How can I get better performance from a multi-label image classifier?

JoshP · November 4, 2020, 11:13am

Hi, I am trying to create a CNN to classify images with multiple labels.

Labels are of the form:

[0., 0., 0., 0., 0., 0., 0., 0., 0.5000, 0., 0., 0., 0., 0., 1., 0., 0., 0.,1., 0.]

where 0 represents no appearance of the category, 0.5 represents an appearance that is hard to identify and 1 represents a clear appearance of the category in the image.

The data is imbalanced:

I have tried training with all categories and also with the ‘person’ category removed but in both examples the model performs fairly poorly either by nearly always placing the highest probability on ‘person’ or if person is removed it tends to place the highest probability on the same few categories regardless of image:

I semi adapted the network layers from a tutorial for binary classification but I think the design is not optimal, I am hoping someone can give me some advice on a better network design. This is what I am currently using:

and this is my training loop:

I am also unsure of the best way to evaluate the model on the validation set. Currently I am calculating the euclidean distance between the output and label vector and calculating the total mean distance but I feel like there should be a better way for multi-label data.

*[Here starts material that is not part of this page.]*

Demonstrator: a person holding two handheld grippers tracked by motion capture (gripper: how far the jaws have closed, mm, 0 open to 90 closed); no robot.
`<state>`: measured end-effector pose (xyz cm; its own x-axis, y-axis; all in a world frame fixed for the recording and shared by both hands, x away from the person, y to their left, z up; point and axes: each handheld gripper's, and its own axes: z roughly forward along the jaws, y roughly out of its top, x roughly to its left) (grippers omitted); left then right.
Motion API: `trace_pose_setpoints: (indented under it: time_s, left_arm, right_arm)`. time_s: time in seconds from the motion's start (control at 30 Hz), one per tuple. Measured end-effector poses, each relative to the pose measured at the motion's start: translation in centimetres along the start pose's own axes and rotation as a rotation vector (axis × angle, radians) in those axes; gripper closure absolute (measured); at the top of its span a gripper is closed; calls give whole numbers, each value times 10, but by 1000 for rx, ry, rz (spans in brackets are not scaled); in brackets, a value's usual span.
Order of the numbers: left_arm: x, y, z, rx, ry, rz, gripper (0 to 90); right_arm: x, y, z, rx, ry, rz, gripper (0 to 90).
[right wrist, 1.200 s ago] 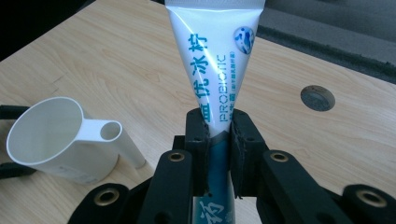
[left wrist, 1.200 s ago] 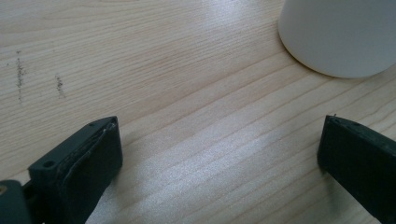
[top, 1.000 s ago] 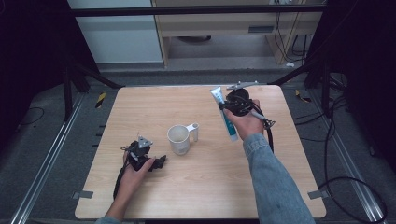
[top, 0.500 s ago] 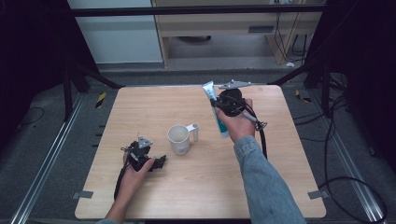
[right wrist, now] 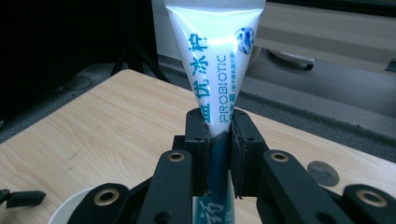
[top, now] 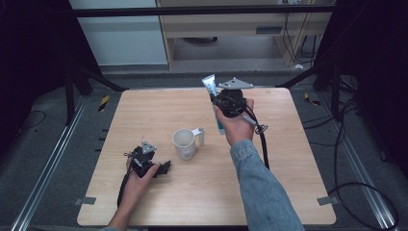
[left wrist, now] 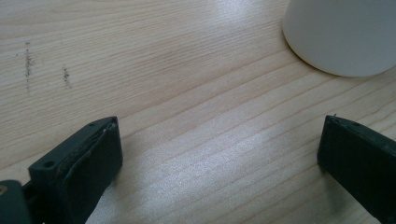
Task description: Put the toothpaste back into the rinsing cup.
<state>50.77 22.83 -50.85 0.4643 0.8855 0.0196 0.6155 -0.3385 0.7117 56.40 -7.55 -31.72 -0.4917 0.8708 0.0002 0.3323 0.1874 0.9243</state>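
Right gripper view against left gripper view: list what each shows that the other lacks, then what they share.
Right gripper view alone: the right gripper shut on a white and blue toothpaste tube, flat crimped end up. Left gripper view alone: the left gripper, jaws wide apart with bare wood between them. Shared: the wooden table and the white cup.

The right gripper [top: 219, 98], with its fingers clamped on the toothpaste tube [top: 210, 84], has moved left across the far part of the surface [top: 144, 110] and a little higher, coming nearer to the mug [top: 184, 143].
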Motion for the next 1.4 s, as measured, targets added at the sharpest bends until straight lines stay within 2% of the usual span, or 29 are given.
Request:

anujd9 · November 4, 2020, 3:44pm

Hi. There are a couple of things you can use here:

If you want to use this model, you can try out. using data augmentation using transforms for training you model on more images and its variations. Additionally, you should increase the number of filters for your Conv2d layers that should help the model to learn more types of underlying features and train better. For example, increasing the out_channels in the first Conv2d layer from 12 to something like 64 and similarly for the rest of the layers. Usually the best practice is to make sure that these are powers of 2 i.e. 16, 32, 64, 128 and so on.
Instead of using this architecture, you can make use of pre-trained networks and use the technique of Transfer Learning. That should give you a pretty good accuracy.
Additionally, play around with different optimizers like Adam, Adadelta, RMSProp etc.

I hope this helps

JoshP · November 5, 2020, 8:17am

Hi, thanks for the advice. I increased the cov2d layer sizes and set the first layers kernel size to 3 and set the optimiser to Adam which seems to have increased performance.

I agree that for this task transfer learning would yield better results but I wanted to try and implement and train my own network.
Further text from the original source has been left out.